EXERCISE AIM.
In the answer, give only the lines from the one containing "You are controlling" to the end of the listing below, each reproduced word for word.
•••••
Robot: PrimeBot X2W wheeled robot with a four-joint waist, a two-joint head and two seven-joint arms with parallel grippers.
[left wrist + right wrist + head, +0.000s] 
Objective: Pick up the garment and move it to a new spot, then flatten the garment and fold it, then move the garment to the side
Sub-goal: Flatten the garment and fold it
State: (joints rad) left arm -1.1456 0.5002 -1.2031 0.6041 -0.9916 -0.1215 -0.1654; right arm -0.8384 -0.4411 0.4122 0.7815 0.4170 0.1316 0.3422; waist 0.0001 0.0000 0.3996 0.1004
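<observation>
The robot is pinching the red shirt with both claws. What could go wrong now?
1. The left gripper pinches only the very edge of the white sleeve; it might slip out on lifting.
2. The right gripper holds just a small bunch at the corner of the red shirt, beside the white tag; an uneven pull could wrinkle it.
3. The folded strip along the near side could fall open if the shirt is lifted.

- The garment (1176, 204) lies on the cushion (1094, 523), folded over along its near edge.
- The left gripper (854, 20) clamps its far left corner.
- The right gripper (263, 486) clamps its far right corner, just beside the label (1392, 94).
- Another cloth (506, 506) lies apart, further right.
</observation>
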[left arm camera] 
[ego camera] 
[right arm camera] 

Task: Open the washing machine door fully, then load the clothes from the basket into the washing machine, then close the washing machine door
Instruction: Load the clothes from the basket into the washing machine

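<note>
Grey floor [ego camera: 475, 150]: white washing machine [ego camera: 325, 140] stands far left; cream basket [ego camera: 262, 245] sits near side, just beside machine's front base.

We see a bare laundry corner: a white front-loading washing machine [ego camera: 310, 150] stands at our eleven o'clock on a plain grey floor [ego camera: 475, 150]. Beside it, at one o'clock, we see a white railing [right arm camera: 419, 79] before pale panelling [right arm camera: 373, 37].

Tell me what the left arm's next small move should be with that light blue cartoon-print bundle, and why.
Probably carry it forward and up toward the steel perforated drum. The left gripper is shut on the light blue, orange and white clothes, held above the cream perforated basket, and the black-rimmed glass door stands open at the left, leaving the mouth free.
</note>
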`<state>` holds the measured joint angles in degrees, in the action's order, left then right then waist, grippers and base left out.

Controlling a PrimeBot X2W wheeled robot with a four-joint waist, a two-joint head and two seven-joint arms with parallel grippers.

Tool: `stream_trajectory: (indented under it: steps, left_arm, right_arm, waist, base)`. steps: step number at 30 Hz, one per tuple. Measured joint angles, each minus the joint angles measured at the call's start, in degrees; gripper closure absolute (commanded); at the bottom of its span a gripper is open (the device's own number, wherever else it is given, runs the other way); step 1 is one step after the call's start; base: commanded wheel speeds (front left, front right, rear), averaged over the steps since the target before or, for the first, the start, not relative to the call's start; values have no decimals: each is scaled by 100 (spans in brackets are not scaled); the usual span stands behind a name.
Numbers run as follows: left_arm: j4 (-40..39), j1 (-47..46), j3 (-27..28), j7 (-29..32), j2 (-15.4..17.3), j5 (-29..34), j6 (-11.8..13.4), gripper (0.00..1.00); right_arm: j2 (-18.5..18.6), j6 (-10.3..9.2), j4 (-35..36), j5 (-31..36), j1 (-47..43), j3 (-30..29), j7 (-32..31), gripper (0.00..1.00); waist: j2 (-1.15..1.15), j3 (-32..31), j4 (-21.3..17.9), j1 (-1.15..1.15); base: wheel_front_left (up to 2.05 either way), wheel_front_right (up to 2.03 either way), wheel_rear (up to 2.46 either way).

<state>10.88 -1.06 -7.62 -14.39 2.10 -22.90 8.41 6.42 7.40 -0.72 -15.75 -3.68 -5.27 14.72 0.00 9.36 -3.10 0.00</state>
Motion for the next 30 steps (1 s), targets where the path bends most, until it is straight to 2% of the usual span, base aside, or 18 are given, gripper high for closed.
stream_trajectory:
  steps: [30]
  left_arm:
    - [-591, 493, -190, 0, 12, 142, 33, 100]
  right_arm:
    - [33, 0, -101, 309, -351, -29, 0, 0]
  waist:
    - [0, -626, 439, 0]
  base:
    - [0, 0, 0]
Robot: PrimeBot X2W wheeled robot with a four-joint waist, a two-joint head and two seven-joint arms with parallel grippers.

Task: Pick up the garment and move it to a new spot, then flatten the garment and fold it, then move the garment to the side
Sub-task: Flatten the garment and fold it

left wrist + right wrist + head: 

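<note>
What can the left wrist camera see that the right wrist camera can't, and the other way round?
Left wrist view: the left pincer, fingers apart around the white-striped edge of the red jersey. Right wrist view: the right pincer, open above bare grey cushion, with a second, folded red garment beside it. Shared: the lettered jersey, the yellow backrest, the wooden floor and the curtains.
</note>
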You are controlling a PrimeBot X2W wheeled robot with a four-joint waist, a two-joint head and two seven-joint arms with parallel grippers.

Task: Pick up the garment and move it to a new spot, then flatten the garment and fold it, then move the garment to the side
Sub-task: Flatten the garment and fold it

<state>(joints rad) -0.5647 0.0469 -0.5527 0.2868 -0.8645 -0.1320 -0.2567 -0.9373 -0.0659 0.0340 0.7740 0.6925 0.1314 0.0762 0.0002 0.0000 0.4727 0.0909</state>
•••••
RESULT FOR THIS EXERCISE.
You are controlling a PrimeBot X2W wheeled robot with a four-joint waist, a two-joint head and two seven-joint arms with parallel grippers.

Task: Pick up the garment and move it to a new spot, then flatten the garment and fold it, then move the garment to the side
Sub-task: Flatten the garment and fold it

<state>(joints rad) -0.5647 0.0469 -0.5527 0.2868 -0.8645 -0.1320 -0.2567 -0.9373 -0.0659 0.0340 0.7740 0.6925 0.1314 0.0762 0.0002 0.0000 0.4727 0.0909</state>

The work on this exercise is complete.